ASSIGNMENT — What follows is a listing to be repeated in full and without alteration.

DATASET CONTENT —
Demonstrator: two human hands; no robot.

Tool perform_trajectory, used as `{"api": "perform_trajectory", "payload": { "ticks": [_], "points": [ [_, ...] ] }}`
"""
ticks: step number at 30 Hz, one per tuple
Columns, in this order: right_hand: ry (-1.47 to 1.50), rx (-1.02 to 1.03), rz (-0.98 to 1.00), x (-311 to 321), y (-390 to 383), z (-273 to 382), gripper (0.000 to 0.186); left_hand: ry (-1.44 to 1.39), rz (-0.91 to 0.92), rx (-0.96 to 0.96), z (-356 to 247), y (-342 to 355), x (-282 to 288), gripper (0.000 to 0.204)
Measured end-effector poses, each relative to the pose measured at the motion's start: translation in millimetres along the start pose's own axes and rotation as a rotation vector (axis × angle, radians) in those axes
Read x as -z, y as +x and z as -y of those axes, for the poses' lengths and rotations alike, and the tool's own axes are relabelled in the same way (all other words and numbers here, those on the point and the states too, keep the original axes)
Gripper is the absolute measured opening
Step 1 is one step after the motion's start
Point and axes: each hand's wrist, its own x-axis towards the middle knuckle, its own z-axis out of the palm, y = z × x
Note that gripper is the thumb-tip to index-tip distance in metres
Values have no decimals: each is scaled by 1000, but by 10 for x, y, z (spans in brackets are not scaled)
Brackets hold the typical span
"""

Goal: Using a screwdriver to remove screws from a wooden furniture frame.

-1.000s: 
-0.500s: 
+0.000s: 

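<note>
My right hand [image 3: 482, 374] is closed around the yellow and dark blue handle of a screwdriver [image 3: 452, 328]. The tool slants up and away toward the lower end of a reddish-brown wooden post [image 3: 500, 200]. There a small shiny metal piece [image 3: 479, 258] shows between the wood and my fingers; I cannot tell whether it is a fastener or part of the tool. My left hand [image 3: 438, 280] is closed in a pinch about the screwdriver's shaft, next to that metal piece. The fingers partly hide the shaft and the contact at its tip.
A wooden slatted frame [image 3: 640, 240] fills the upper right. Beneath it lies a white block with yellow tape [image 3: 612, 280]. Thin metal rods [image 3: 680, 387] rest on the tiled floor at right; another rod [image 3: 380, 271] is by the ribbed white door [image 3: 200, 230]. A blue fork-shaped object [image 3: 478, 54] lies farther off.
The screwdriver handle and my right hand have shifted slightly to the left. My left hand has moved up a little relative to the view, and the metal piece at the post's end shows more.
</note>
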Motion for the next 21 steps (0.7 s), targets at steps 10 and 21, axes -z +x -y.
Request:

YOUR SOLUTION —
Demonstrator: two human hands; no robot.

Tool perform_trajectory, used as `{"api": "perform_trajectory", "payload": { "ticks": [_], "points": [ [_, ...] ] }}`
"""
ticks: step number at 30 Hz, one per tuple
Columns, in this order: right_hand: ry (-1.47 to 1.50), rx (-1.02 to 1.03), rz (-0.98 to 1.00), x (-311 to 321), y (-390 to 383), z (-273 to 382), gripper (0.000 to 0.186); left_hand: ry (-1.44 to 1.39), rz (-0.91 to 0.92), rx (-0.96 to 0.96), z (-356 to 247), y (-342 to 355), x (-282 to 288), gripper (0.000 to 0.204)
Measured end-effector poses, each relative to the pose measured at the motion's start: translation in millimetres along the start pose's own axes and rotation as a rotation vector (axis × angle, radians) in those axes
Read x as -z, y as +x and z as -y of those axes, for the poses' lengths and rotations alike, and the tool's own axes are relabelled in the same way (all other words and numbers here, those on the point and the states too, keep the original axes)
Gripper is the absolute measured opening
Step 1 is one step after the motion's start
Point and axes: each hand's wrist, its own x-axis towards the middle knuckle, its own z-axis out of the palm, y = z × x
Note that gripper is the thumb-tip to index-tip distance in metres
Values have no decimals: each is scaled by 1000, but by 10 for x, y, z (spans in brackets are not scaled)
Brackets hold the typical span
"""

Goal: Using a screwdriver to remove screws from a wooden furniture frame.

-1.000s: 
-0.500s: 
+0.000s: 

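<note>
My right hand [image 3: 482, 374] is closed around the yellow and dark blue handle of a screwdriver [image 3: 452, 328]. The tool slants up and away toward the lower end of a reddish-brown wooden post [image 3: 500, 200]. There a small shiny metal piece [image 3: 479, 258] shows between the wood and my fingers; I cannot tell whether it is a fastener or part of the tool. My left hand [image 3: 438, 280] is closed in a pinch about the screwdriver's shaft, next to that metal piece. The fingers partly hide the shaft and the contact at its tip.
A wooden slatted frame [image 3: 640, 240] fills the upper right. Beneath it lies a white block with yellow tape [image 3: 612, 280]. Thin metal rods [image 3: 680, 387] rest on the tiled floor at right; another rod [image 3: 380, 271] is by the ribbed white door [image 3: 200, 230]. A blue fork-shaped object [image 3: 478, 54] lies farther off.
The screwdriver handle and my right hand have shifted slightly to the left. My left hand has moved up a little relative to the view, and the metal piece at the post's end shows more.
</note>
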Motion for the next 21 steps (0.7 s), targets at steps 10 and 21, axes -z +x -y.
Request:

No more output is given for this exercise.